Report: Most hospitalizations related to venomous bites, stings are caused by bees

Over 3,500 Australians were hospitalized due to contact with a venomous animal or plant in 2017–18, according to a new report released today by the Australian Institute of Health and Welfare (AIHW).

The report, Venomous bites and stings, 2017–18, found that more than a quarter (26% or 927 cases) of these hospitalizations were caused by bee stings.

‘Australia is home to some of the most venomous animals in the world—including spiders, ticks, and 20 of the 25 most venomous snakes in the world,’

The majority of hospitalizations for bee stings were due to allergic reactions, with bees and wasps responsible for 12 of the 19 deaths related to venomous bites and stings in 2017–18."

James Harrison, AIHW spokesperson Professor, AIHW’s National Injury Surveillance Unit at Flinders University

Spider bites accounted for one-fifth (19% or 666 cases) of all venomous bite and sting related hospitalizations. Of those 666 cases, redback spiders were responsible for 42.5% (283 cases) of hospitalizations, followed by white-tailed spiders (38 cases), and funnel web spiders (25 cases).

The type of spider was unknown in just under half of all cases (45% or 300 cases). Venomous snakes were chiefly responsible for 17% (606 cases) of hospitalizations due to venomous bites and stings in 2017–18, with the type of snake unknown in around one-third of those cases (34% or 208 cases). Brown snakes accounted for 36% (215 cases) of hospitalizations due to venomous snake bites, followed by black snakes (83 cases) and tiger snakes (65 cases). Of the 19 deaths recorded in 2017–18, 7 were attributed to venomous snakes.

Alongside land-dwelling animals, Australia also has some of the world’s most venomous marine animals, including the Irukandji jellyfish."

James Harrison

Contact with venomous marine animals accounted for just under 400 hospitalizations and 0 deaths, with stinging fish (including stonefish and stingrays) responsible for 320 hospital admissions, followed by jellyfish (73 cases).

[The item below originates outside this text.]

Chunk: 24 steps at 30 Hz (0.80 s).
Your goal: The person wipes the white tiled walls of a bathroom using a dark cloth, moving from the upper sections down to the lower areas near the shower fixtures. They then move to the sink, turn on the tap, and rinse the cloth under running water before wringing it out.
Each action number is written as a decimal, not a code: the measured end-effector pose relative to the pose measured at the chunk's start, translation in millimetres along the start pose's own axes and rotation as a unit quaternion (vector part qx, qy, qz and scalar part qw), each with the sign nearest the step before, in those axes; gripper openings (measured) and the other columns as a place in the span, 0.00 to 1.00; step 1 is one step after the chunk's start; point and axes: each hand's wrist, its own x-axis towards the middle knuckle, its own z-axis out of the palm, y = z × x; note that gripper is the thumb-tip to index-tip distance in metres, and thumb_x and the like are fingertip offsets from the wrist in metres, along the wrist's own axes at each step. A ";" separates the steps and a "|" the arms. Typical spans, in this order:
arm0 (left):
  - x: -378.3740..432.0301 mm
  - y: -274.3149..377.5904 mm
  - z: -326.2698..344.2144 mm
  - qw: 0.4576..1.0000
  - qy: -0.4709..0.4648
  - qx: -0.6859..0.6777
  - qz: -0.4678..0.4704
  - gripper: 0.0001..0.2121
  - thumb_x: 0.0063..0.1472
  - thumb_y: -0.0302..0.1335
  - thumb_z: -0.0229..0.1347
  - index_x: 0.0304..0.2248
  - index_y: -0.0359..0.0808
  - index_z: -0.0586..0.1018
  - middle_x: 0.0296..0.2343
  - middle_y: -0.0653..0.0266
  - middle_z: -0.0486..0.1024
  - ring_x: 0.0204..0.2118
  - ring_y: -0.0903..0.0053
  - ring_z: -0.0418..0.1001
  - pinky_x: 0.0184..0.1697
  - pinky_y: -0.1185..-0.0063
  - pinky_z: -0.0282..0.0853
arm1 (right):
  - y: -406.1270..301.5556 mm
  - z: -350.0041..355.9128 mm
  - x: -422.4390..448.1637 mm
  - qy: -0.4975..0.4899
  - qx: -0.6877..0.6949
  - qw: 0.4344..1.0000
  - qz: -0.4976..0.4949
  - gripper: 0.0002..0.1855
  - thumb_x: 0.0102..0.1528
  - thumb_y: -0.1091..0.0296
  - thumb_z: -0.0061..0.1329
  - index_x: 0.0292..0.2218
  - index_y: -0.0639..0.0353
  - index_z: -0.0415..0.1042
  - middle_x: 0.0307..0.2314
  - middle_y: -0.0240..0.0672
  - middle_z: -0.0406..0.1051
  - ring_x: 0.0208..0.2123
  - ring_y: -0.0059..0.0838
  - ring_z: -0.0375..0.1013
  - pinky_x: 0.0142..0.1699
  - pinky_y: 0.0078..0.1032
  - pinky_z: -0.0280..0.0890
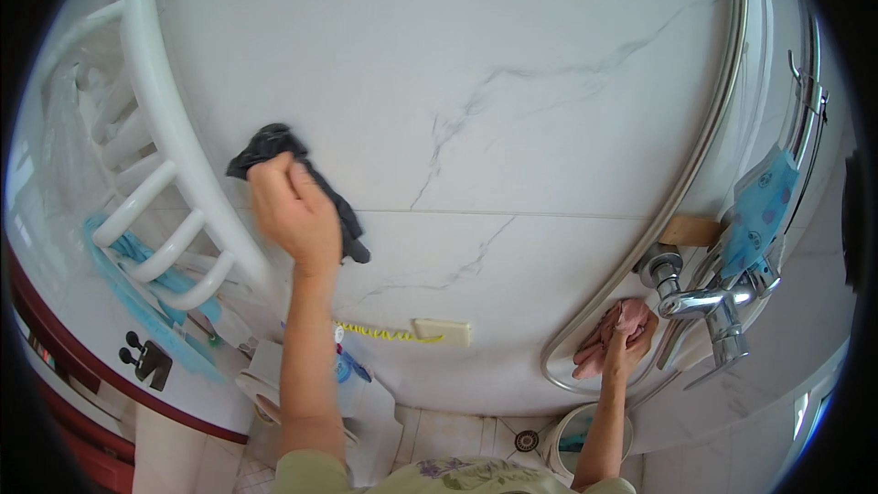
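Note:
A crumpled black cloth (271, 144) is bunched in my left hand (295, 209), with its loose end hanging down to the right of the wrist. The hand is at the marbled white wall tiles (514, 123), just right of a white ladder-style towel radiator (199, 171). Lower right, my right hand (630, 346) grips a folded pink cloth (603, 343) below a chrome mixer tap (713, 305). A metal shower hose (693, 171) loops down the wall around that hand. The fingertips of both hands are partly hidden.
Blue printed fabric (761, 213) hangs over the tap. A white bucket (621, 442) stands on the floor by a round drain (527, 440). Below my left arm are a white cabinet (370, 412) and a yellow coiled cord (391, 333). Black hooks (147, 360) sit lower left.

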 end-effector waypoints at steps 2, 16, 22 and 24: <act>-7.5 36.5 8.2 0.997 -0.031 -0.043 0.055 0.03 0.53 0.19 0.50 0.30 0.31 0.72 0.26 0.56 0.67 0.31 0.61 0.67 0.34 0.71 0.63 | 2.5 -2.6 0.5 -0.016 -0.005 1.000 -0.022 0.28 0.50 0.54 0.48 0.43 0.69 0.62 0.32 0.43 0.68 0.33 0.30 0.67 0.40 0.24 0.62; 7.6 144.7 46.7 0.906 -0.019 -0.225 0.358 0.07 0.44 0.26 0.55 0.23 0.41 0.69 0.22 0.68 0.62 0.22 0.76 0.61 0.25 0.76 0.52 | 16.6 5.4 -1.9 0.047 -0.016 0.998 -0.030 0.32 0.48 0.49 0.50 0.44 0.68 0.62 0.33 0.43 0.68 0.35 0.34 0.68 0.42 0.26 0.62; 75.6 18.9 29.3 0.966 0.023 0.023 0.257 0.03 0.50 0.20 0.53 0.28 0.35 0.74 0.22 0.62 0.66 0.25 0.67 0.66 0.27 0.71 0.58 | 10.2 -3.0 2.0 0.031 -0.010 0.999 -0.012 0.29 0.48 0.51 0.49 0.43 0.68 0.62 0.32 0.42 0.68 0.34 0.31 0.67 0.41 0.24 0.62; 92.0 -18.8 19.4 0.983 0.063 0.044 0.166 0.03 0.53 0.22 0.51 0.29 0.36 0.73 0.24 0.63 0.67 0.28 0.67 0.67 0.30 0.72 0.60 | 9.3 -5.2 1.2 0.012 0.002 1.000 -0.017 0.27 0.50 0.53 0.48 0.43 0.65 0.62 0.33 0.39 0.67 0.36 0.28 0.65 0.43 0.23 0.60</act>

The rate of hospitalizations for all venomous bites and stings varied by states and territories across Australia. The highest rate occurred in the Northern Territory (31 cases per 100,000 population) and the lowest in the Australian Capital Territory (9 cases per 100,000).

Residents of the Very remote regions of Australia had the highest rate of hospitalizations (49 cases per 100,000) while the lowest rate was observed for residents of the Major cities of Australia (9 cases per 100,000)."

James Harrison

Another AIHW report released today, Boating and watercraft-related injury in Australia, found that 2,670 people were hospitalized for watercraft injuries in 2017–18. Passenger ships and fishing vessels were common types of boats related with watercraft injury.